Overall, the performance differences are quite minor. Optimizing algorithms is far more important than the choice of primitive type.

Using byte instead of int can increase performance if you are using them in a huge amount. Here is an experiment:
import java.lang.management.*;
public class SpeedTest {
/** Get CPU time in nanoseconds. */
public static long getCpuTime() {
ThreadMXBean bean = ManagementFactory.getThreadMXBean();
return bean.isCurrentThreadCpuTimeSupported() ? bean
.getCurrentThreadCpuTime() : 0L;
}
public static void main(String[] args) {
long durationTotal = 0;
int numberOfTests=0;
for (int j = 1; j < 51; j++) {
long beforeTask = getCpuTime();
// MEASURES THIS AREA------------------------------------------
long x = 20000000;// 20 millions
for (long i = 0; i < x; i++) {
TestClass s = new TestClass();
}
// MEASURES THIS AREA------------------------------------------
long duration = getCpuTime() - beforeTask;
System.out.println("TEST " + j + ": duration = " + duration + "ns = "
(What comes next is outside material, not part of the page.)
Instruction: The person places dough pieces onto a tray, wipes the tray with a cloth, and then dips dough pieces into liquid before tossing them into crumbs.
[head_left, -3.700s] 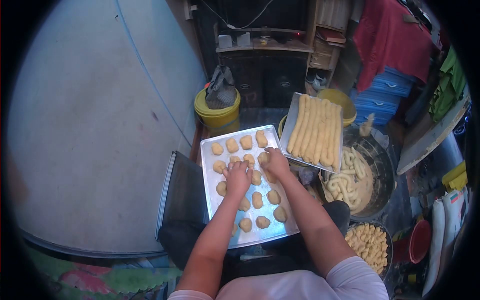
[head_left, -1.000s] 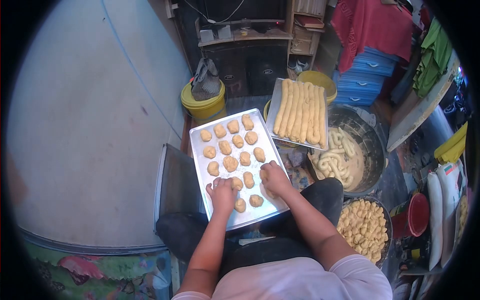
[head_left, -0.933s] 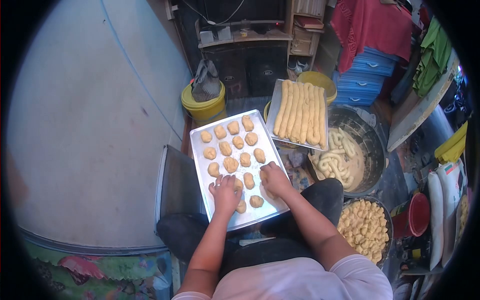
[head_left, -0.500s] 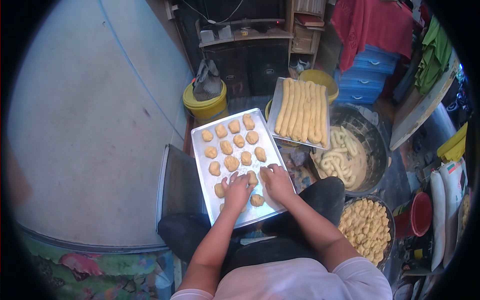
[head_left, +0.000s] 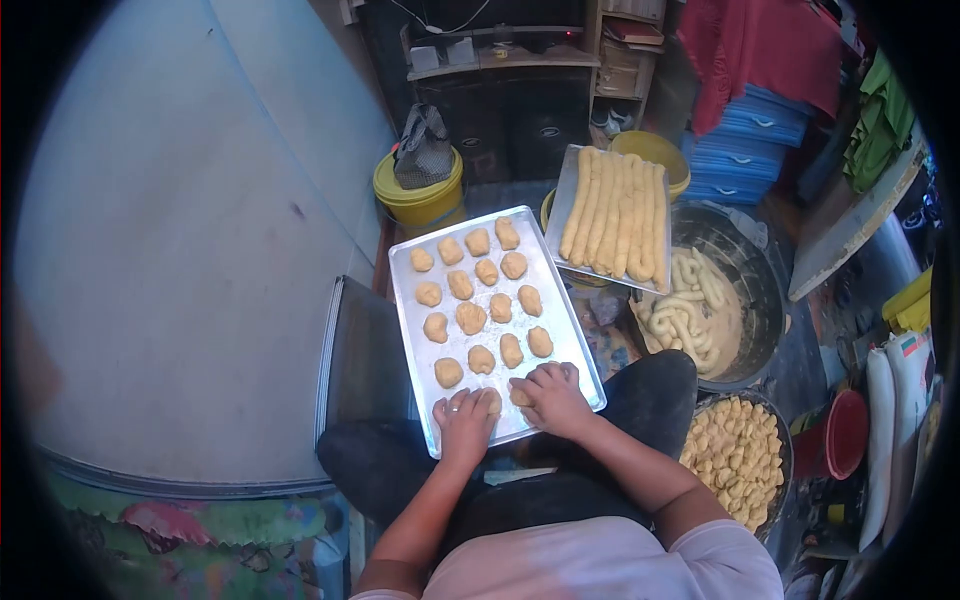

+ (int) duration / 1000000);
durationTotal += duration;
numberOfTests++;
}
double average = durationTotal/numberOfTests;
System.out.println("-----------------------------------");
System.out.println("Average Duration = " + average + " ns = "
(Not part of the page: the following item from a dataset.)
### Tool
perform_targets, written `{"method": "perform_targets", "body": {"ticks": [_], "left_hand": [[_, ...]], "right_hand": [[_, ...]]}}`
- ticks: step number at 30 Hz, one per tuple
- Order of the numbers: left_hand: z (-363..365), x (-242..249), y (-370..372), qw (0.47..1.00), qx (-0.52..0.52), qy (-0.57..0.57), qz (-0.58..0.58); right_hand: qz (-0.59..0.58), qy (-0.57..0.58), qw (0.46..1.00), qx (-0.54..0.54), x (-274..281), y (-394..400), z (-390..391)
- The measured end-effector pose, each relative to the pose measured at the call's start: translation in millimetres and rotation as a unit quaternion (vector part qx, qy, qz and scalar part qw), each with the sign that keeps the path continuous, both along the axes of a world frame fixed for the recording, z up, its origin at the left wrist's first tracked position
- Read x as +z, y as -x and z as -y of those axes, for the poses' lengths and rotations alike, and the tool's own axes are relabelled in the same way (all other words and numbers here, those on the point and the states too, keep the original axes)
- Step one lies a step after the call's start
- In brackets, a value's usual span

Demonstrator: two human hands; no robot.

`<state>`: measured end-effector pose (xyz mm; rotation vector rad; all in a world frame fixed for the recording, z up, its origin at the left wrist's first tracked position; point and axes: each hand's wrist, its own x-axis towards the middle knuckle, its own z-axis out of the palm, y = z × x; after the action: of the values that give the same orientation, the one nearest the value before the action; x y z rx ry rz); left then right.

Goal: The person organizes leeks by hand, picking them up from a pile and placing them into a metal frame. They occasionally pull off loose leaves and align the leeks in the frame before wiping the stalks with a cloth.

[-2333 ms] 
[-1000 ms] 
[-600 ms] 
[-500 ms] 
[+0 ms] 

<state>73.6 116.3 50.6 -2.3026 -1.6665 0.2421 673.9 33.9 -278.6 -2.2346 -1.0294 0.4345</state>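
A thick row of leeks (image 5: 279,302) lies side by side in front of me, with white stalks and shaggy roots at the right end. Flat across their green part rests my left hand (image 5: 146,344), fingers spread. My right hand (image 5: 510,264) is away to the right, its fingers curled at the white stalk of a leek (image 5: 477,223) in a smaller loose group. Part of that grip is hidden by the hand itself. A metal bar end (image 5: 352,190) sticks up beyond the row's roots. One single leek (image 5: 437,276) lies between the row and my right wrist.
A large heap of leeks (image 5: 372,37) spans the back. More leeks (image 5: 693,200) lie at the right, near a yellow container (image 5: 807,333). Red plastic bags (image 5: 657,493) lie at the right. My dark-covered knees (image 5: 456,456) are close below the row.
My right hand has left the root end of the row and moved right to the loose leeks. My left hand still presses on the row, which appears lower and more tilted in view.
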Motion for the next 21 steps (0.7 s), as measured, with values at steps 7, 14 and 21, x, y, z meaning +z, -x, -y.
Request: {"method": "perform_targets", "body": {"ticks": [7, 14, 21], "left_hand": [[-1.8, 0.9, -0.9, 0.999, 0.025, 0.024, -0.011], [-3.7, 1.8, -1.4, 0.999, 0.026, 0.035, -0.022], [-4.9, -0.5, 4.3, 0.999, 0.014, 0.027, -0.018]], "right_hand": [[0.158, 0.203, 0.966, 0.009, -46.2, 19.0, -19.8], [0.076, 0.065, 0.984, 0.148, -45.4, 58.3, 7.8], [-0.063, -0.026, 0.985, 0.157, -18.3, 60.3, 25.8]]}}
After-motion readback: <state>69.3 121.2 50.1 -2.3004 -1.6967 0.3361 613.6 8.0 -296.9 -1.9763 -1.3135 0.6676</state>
+ (int)average / 1000000 +" ms (Approximately)");
}
}
This class tests the speed of creating a new TestClass. Each tests does it 20 million times and there are 50 tests.
Here is the TestClass:
public class TestClass {
int a1= 5;
int a2= 5;
int a3= 5;
int a4= 5;
int a5= 5;
int a6= 5;
int a7= 5;
int a8= 5;
int a9= 5;
int a10= 5;
int a11= 5;
int a12=5;
int a13= 5;
int a14= 5;
}
I've run the SpeedTest class and in the end got this:
Average Duration = 8.9625E8 ns = 896 ms (Approximately)
Now I'm changing the ints into bytes in the TestClass and running it again. Here is the result:
Average Duration = 6.94375E8 ns = 694 ms (Approximately)
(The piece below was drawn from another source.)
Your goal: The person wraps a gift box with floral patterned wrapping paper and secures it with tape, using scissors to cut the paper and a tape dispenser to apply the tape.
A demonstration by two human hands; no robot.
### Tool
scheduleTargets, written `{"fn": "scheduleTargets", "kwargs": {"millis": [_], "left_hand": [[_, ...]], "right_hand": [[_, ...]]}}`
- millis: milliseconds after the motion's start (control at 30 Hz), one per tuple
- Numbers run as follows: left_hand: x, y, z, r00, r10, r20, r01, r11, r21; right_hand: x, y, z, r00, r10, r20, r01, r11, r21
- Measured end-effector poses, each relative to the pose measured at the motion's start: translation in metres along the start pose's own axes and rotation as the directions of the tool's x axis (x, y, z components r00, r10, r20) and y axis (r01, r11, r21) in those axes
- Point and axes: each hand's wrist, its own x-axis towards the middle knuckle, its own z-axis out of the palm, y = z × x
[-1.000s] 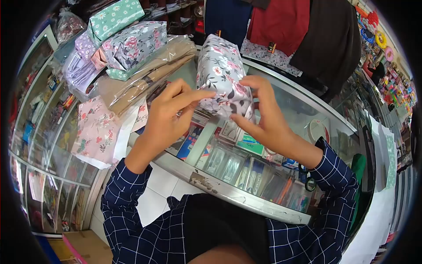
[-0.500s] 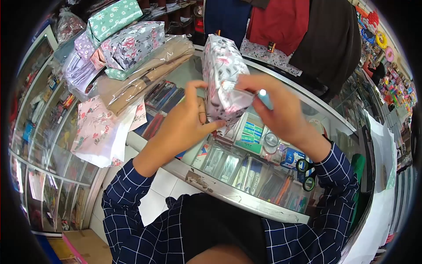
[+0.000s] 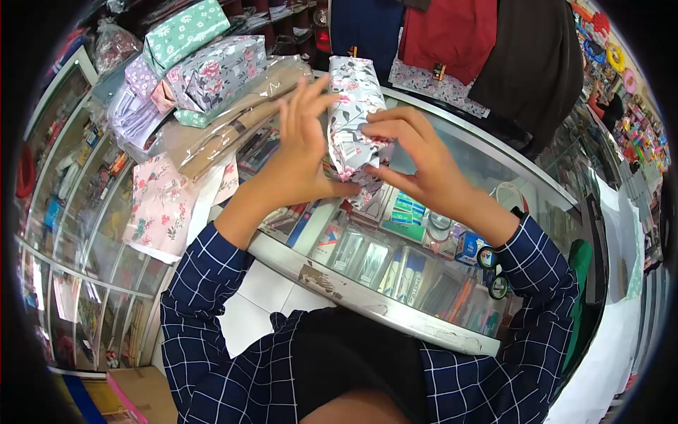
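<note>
A box wrapped in white floral paper (image 3: pixel 355 113) stands lengthwise on the glass counter, its near end showing folded paper flaps. My left hand (image 3: pixel 304 155) is at its left side, fingers spread and raised, the thumb stretched along the near end. On the right side, my right hand (image 3: pixel 417 159) has its fingers apart, with fingertips at the box's edge and the thumb close to the folded flap. Neither hand is wrapped round the box.
Wrapped boxes (image 3: pixel 215 71) and plastic-covered brown packages (image 3: pixel 233 131) lie at the left, near pink floral paper (image 3: pixel 164 205). Scissors (image 3: pixel 492 272) rest at the right. Folded clothes (image 3: pixel 452 42) are behind, and a person (image 3: pixel 607 109) is far right.
The box has turned more upright in view. My left fingers have lifted and spread; my right hand has moved slightly left and down, its fingers opening from the paper flap.
</note>
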Motion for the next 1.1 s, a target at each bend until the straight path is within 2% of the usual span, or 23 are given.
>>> {"fn": "scheduleTargets", "kwargs": {"millis": [33,67,167,267,367,500,600,700,800,900,967,1100], "left_hand": [[0.006,0.002,-0.004,0.995,0.095,-0.027,-0.095,0.995,-0.004],[0.01,0.007,-0.007,0.991,0.132,-0.007,-0.132,0.988,-0.086],[0.016,-0.005,0.001,0.977,0.202,0.066,-0.175,0.941,-0.289],[0.018,0.001,-0.004,0.982,0.179,0.059,-0.151,0.934,-0.324],[0.022,-0.012,-0.013,0.946,0.278,0.166,-0.209,0.915,-0.345],[0.02,-0.009,-0.012,0.974,0.199,0.108,-0.149,0.923,-0.356],[0.021,-0.011,-0.013,0.982,0.184,0.053,-0.159,0.938,-0.308],[0.02,-0.006,-0.008,0.982,0.164,-0.092,-0.187,0.895,-0.405],[0.014,0.001,-0.011,0.985,0.139,-0.102,-0.168,0.91,-0.379],[0.013,0.0,-0.012,0.975,0.17,-0.146,-0.211,0.911,-0.354],[0.013,-0.002,-0.014,0.974,0.2,-0.108,-0.225,0.919,-0.324],[0.012,0.003,-0.024,0.974,0.228,-0.011,-0.218,0.913,-0.344]], "right_hand": [[-0.001,0.0,0.002,1.0,-0.002,-0.013,0.002,1.0,0.006],[-0.003,0.001,0.002,1.0,0.004,-0.001,-0.004,1.0,-0.003],[-0.005,0.006,0.003,0.999,-0.027,-0.018,0.027,1.0,-0.008],[-0.009,0.006,0.003,0.999,-0.052,0.005,0.052,0.997,-0.059],[-0.009,0.006,0.005,0.999,-0.047,0.011,0.048,0.995,-0.084],[-0.01,0.006,0.005,0.999,-0.043,0.003,0.044,0.999,-0.025],[-0.01,0.006,0.008,0.998,-0.054,-0.01,0.054,0.998,-0.024],[-0.011,0.006,0.007,0.999,-0.053,-0.015,0.052,0.998,-0.039],[-0.011,0.007,0.008,0.999,-0.034,-0.015,0.033,0.998,-0.053],[-0.007,0.004,0.003,1.0,-0.021,0.015,0.021,1.0,-0.012],[-0.002,-0.002,-0.003,1.0,-0.009,0.021,0.007,0.998,0.069],[0.002,-0.006,-0.009,1.0,-0.005,-0.008,0.005,1.0,0.013]]}}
I believe this experiment shows that if you are instancing a huge amount of variables, using byte instead of int can increase efficiency

byte is generally considered to be 8 bits.
short is generally considered to be 16 bits.
In a "pure" environment, which isn't java as all implementation of bytes and longs, and shorts, and other fun things is generally hidden from you, byte makes better use of space.
However, your computer is probably not 8 bit, and it is probably not 16 bit. this means that
to obtain 16 or 8 bits in particular, it would need to resort to "trickery" which wastes time in order to pretend that it has the ability to access those types when needed.
At this point, it depends on how hardware is implemented. However from I've been tought,
the best speed is achieved from storing things in chunks which are comfortable for your CPU to use. A 64 bit processor likes dealing with 64 bit elements, and anything less than that often requires "engineering magic" to pretend that it likes dealing with them.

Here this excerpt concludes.